Let me start by saying that, in my opinion, there are three main types of writer’s block:
- Midway through a piece of writing and don’t know where to go next
- Trying to start a piece and don’t know where to begin/keep redrafting the first paragraph or chapter
- Can’t seem to put pen to paper at all (more what I spoke about last week with fear of writing).
It’s a common misconception to think that you have to wait to feel “inspired” before you can write. In my first ever university lecture a wise professor said, “Good writing is 2% divine inspiration and 98% hard work and revision.” This gem passed on that day was something that I wouldn’t forget and would become the lynchpin of my writing theories and practice. A lot of the time I feel like 98% of the time writer’s block is writers just being too hard on themselves.
Side note: I am primarily a writer of fiction so forgive me if a lot of these examples lean that way. Okay, let’s get into it!
1. Start keeping a journal
Diaries have the 13-year-old girl stigma, that’s for sure, but some of the most famous writers—and people—in history kept journals (Albert Einstein, Sylvia Plath, Marie Curie and Mark Twain to name a few).
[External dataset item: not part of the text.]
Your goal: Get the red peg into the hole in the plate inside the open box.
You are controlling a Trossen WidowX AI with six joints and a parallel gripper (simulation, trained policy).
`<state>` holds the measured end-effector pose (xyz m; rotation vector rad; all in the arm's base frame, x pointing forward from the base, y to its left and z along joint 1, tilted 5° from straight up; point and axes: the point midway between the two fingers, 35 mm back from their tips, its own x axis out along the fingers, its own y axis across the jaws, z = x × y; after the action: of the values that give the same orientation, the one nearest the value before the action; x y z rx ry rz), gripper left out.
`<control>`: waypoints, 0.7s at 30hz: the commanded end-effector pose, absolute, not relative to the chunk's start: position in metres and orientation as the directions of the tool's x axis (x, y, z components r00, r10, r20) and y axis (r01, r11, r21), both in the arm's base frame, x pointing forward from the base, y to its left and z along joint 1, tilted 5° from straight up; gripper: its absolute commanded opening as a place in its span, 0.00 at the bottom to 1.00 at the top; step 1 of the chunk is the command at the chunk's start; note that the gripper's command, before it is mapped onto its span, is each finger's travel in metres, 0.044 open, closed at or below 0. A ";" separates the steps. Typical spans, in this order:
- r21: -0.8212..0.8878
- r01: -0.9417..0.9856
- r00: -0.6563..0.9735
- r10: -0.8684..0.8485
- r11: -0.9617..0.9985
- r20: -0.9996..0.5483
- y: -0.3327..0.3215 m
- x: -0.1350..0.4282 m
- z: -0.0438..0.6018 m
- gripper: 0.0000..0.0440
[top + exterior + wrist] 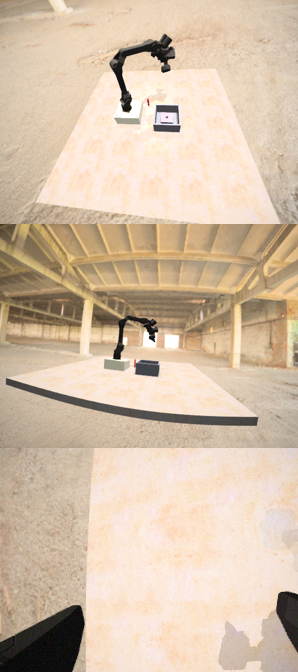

Not only is it a healthy and constructive way to express your feelings, it gets you in the habit of writing and helps you gain confidence in wording things quickly and fluidly.
2. Make a plan: get that brain storming!
If you are looking to write a specific piece, there’s nothing like having a plan to get you started. This definitely got me through all my year 12 English essays. The planning was actually the hardest part for me mentally – deciding what to write. But once the plan was done, all I had to do was execute it. Easy peasy! Right? Brainstorming can give you completely new ways to write your content. Researching is also a great way to get you more familiar with your subject matter and can help you write from a far more authentic place than if you just go off hearsay, general knowledge or movies you’ve seen about that culture, event or time period.
3. “Free write” every day for a week
This is similar to a diary, but it can be a short exercise for someone who isn’t into my previous suggestion. Free writing is something that makes some people uncomfortable because you can literally write about anything. Anything at all. Try writing every single day – first for a week, and then see if you can go longer and make a habit out of it. Countless writing teachers over the years and across campuses everywhere have urged their students to write every day. How do you get better at your craft? Practice it. Writing + More Writing = Better Writing. It’s just maths.
The difference between a diary and free writing is that often with a diary people feel restricted to simply recording the events of the day. While a diary needn’t follow this format, free writing can be a poem, a train of thought monologue, a story or an unstructured political essay. Literally whatever you like.
4. The “no backsys” rule
While working in retail (full time writing jobs are hard to come by, kids) an experienced journalist and novelist came into my store and ended up giving me some stellar advice that helped me write the first draft of my novel. I am now up to my third draft, and without her, I may have never gotten past chapter one.
Her advice was to scribble out your first draft as fast as you can without looking back. Don’t re-read and try not to even backspace. The “over obsessers” (I know that’s not a word) usually end up with a finished product … of a perfect first chapter, while the scribblers end up with one whole, totally flawed draft. This wise journalist said to me, “The first thing you need to do is give yourself a skeleton to work with. Without the skeleton how on earth are you supposed to learn the shape of your story?”
5. Remember that “all first drafts suck”
This brings me to my next point. She also said “First drafts aren’t meant to be read. They’re meant to be looked at by the writer then completely ripped to shreds (figuratively).” But without a first draft you will never have a finished product. Writer Geoff Goins says, “All first drafts suck,” so don’t judge yourself – just put pen to paper (or fingers to keyboard) and activate this necessary key to writing a polished finished product.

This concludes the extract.